**What you have to do**
Omitting the pictures, print every line below exactly as it stands.

● ● ● ● ●

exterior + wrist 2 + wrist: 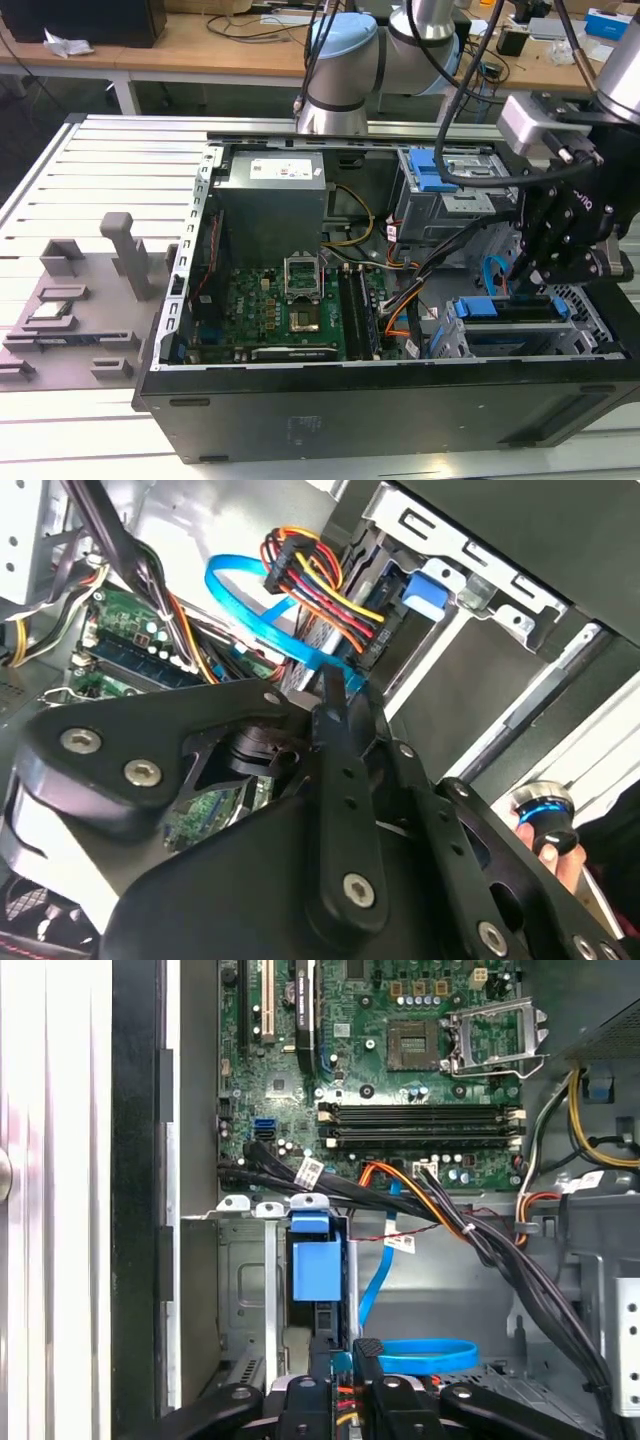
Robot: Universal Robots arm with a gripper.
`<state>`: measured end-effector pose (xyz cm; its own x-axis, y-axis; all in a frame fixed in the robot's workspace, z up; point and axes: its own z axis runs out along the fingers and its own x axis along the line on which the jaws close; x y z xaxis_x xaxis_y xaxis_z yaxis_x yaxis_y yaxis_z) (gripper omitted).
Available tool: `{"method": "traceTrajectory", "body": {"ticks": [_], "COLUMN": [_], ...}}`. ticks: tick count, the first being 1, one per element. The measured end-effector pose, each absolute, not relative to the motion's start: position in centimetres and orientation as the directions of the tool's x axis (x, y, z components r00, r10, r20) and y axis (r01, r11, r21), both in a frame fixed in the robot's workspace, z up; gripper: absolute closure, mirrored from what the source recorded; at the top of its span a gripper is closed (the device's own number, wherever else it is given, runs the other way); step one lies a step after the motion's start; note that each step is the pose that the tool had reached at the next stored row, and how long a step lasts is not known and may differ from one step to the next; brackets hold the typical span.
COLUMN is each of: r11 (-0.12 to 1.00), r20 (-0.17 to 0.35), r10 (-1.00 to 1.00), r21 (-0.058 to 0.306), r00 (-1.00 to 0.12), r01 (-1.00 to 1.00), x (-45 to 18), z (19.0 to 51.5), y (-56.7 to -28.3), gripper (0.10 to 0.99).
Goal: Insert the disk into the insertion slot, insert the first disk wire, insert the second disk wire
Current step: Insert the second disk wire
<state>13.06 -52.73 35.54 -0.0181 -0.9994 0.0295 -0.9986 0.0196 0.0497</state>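
You're looking past the black gripper [340,705], fingers together pinching the blue flat cable [262,610] just beside the red-yellow-black wire bundle [318,585]. Bundle's connector sits at the blue disk frame [425,592] in the silver cage [490,590]. Green motherboard [125,630] behind. A hand [555,840] holds a knob.

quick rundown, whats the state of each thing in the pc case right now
disk: seated in the slot, blue frame showing
insertion slot: occupied by the disk
gripper: down at the disk's end, at the flat blue cable
blue cable: looped beside the disk
multicolour wire connector: hanging loose, not plugged in
CPU socket: open, empty
computer case: side panel off
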Motion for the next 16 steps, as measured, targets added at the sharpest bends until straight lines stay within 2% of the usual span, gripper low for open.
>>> {"method": "traceTrajectory", "body": {"ticks": [1,2,16], "r11": [0.02,0.02,0.02], "r20": [0.03,0.03,0.03], "r10": [-0.999,-0.999,-0.999], "r21": [0.05,0.05,0.05], "r00": [-0.018,-0.018,-0.018], "r01": [-0.999,-0.999,-0.999], "x": [13.1,13.1,13.1], "z": [35.8,36.1,37.4], "y": [-52.6,-52.4,-52.3], "gripper": [0.863,0.98,0.98]}}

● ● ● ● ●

**Answer area**
exterior + wrist 2 + wrist: 
Robot: Universal Robots arm with a gripper.
`<state>`: measured end-effector pose (xyz cm; its own x-axis, y-axis; all in a frame fixed in the robot's workspace, z up; point and axes: its own z axis runs out along the fingers and its own x axis along the line on which the jaws close; x y z xaxis_x xaxis_y xaxis_z yaxis_x yaxis_y yaxis_z) (gripper omitted).
Available tool: `{"method": "traceTrajectory", "body": {"ticks": [_], "COLUMN": [_], ...}}`. ticks: tick count, the first being 1, one per element. The measured end-effector pose, each absolute, not relative to the motion's start: position in centimetres and orientation as the directions of the tool's x axis (x, y, z components r00, r10, r20) and y axis (r01, r11, r21), both in a frame fixed in the robot's workspace, z up; gripper: absolute closure, mirrored from what the source recorded; at the top of its span a gripper is closed (the device's own number, wherever else it is given, runs the other way); step one lies a step after the motion's start; note that each step is the pose that the tool had reached at the next stored row, and how long a step lasts is not known and may differ from one step to the next; brackets hold the typical span.
COLUMN is each of: r11 (-0.12 to 1.00), r20 (-0.17 to 0.35), r10 (-1.00 to 1.00), r21 (-0.058 to 0.306), r00 (-1.00 to 0.12), r01 (-1.00 to 1.00), x (-45 to 18), z (19.0 to 51.5), y (-56.7 to -28.3), gripper (0.10 to 0.99).
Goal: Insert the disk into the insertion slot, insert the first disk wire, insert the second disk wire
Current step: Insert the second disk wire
<state>13.06 -52.73 35.54 -0.0181 -0.9994 0.0295 -0.9986 0.0196 0.0497</state>
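You're looking past the black gripper [340,705], fingers together pinching the blue flat cable [262,610] just beside the red-yellow-black wire bundle [318,585]. Bundle's connector sits at the blue disk frame [425,592] in the silver cage [490,590]. Green motherboard [125,630] behind. A hand [555,840] holds a knob.

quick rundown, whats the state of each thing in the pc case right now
disk: seated in the slot, blue frame showing
insertion slot: occupied by the disk
gripper: down at the disk's end, at the flat blue cable
blue cable: looped beside the disk
multicolour wire connector: hanging loose, not plugged in
CPU socket: open, empty
computer case: side panel off
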Motion for the next 16 steps, as measured, targets added at the sharpest bends until straight lines stay within 2% of the usual span, gripper low for open.
>>> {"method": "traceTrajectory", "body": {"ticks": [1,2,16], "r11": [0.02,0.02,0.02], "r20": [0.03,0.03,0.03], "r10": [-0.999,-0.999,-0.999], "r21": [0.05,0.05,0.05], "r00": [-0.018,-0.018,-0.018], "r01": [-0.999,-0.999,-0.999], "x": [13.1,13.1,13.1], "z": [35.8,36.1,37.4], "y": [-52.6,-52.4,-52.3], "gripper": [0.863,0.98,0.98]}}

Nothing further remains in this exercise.